GOAL OF THE EXERCISE » Please copy each line of the records below that includes the word "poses".

[Stored entries]
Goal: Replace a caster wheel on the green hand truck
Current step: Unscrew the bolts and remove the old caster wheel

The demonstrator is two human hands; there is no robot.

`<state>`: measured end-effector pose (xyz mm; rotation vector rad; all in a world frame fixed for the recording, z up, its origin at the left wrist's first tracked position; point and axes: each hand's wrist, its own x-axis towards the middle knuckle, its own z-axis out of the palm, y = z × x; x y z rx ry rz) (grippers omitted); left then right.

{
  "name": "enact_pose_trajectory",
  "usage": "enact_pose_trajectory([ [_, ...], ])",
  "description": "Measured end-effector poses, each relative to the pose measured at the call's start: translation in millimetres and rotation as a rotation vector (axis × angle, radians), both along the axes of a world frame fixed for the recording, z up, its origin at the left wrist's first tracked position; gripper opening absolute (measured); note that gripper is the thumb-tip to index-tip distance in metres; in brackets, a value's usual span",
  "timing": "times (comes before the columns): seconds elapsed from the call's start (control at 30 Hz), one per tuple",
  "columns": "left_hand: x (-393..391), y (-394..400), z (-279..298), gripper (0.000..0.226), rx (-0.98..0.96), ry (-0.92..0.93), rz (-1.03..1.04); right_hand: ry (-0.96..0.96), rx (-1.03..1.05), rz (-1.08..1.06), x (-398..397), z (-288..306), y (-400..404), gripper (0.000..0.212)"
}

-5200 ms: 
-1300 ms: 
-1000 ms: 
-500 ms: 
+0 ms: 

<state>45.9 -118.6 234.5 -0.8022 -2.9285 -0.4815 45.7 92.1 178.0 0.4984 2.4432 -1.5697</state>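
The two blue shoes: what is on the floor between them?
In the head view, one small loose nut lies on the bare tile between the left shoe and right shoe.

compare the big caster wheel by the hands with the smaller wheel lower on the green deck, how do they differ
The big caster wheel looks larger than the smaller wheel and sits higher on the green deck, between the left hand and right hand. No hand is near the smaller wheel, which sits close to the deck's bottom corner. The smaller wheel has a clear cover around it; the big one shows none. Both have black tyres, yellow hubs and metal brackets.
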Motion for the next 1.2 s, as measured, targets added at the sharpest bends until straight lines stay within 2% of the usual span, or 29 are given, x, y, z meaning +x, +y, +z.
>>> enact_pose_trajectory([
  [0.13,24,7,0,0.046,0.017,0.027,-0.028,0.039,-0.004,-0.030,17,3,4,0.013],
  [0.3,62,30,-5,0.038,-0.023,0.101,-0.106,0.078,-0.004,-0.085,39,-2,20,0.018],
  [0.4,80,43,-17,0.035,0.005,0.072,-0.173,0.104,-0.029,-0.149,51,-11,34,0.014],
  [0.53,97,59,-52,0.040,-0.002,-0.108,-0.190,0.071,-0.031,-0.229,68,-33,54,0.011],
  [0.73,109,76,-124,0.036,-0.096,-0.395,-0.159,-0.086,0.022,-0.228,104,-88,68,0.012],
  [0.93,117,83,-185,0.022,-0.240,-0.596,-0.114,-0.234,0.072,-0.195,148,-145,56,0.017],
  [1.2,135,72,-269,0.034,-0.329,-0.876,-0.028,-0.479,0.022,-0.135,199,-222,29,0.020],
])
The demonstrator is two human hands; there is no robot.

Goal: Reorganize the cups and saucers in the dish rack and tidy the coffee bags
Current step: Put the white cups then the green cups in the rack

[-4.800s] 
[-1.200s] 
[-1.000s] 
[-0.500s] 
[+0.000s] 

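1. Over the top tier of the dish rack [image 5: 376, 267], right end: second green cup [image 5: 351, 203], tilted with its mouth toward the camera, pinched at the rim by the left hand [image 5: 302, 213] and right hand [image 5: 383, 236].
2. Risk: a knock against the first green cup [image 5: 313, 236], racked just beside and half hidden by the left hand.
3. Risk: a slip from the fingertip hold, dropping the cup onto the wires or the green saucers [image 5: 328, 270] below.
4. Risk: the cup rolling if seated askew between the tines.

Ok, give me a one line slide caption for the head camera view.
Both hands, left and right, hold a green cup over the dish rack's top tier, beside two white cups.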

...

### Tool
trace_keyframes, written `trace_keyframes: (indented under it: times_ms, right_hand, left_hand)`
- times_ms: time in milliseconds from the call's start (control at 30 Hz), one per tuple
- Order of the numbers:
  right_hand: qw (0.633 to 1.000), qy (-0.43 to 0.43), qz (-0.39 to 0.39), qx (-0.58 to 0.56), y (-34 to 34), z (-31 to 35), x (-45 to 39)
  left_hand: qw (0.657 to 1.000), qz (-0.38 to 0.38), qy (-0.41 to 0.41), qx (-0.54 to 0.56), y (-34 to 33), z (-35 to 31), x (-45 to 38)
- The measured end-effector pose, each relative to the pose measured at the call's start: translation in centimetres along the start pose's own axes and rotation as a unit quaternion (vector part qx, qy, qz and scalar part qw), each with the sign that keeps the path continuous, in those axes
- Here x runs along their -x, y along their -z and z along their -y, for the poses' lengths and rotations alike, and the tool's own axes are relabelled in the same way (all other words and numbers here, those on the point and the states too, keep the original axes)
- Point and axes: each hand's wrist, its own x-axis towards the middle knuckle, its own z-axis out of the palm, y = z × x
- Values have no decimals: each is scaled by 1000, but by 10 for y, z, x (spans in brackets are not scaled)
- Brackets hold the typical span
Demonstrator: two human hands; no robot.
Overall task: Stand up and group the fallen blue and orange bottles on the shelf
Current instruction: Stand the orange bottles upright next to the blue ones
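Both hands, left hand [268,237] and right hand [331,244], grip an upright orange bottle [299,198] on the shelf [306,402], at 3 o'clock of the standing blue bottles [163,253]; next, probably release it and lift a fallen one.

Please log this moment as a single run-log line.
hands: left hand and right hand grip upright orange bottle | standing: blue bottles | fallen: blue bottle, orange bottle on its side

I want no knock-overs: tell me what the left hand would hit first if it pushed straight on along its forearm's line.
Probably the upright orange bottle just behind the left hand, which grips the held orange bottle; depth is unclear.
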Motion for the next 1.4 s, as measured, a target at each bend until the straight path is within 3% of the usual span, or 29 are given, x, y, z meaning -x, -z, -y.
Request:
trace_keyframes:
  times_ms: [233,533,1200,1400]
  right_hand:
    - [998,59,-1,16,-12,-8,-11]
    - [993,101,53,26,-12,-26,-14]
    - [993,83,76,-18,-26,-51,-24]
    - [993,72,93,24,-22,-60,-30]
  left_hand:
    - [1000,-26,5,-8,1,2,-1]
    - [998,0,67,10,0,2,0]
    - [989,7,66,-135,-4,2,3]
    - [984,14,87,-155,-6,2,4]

COMPLETED EXERCISE »
  "description": "Measured end-effector poses, each relative to the pose measured at the call's start: translation in millimetres and rotation as a rotation vector (axis × angle, radians), both along the axes of a world frame fixed for the recording, z up, its origin at the left wrist's first tracked position; gripper opening absolute (measured); note that gripper is the thumb-tip to index-tip distance in metres; in brackets, a value's usual span",
- Here x runs along their -x, y along their -z and z along their -y, for the poses' lengths and rotations alike, and the tool's own axes are relabelled in the same way (all other words and numbers here, those on the point and the states too, keep the original axes)

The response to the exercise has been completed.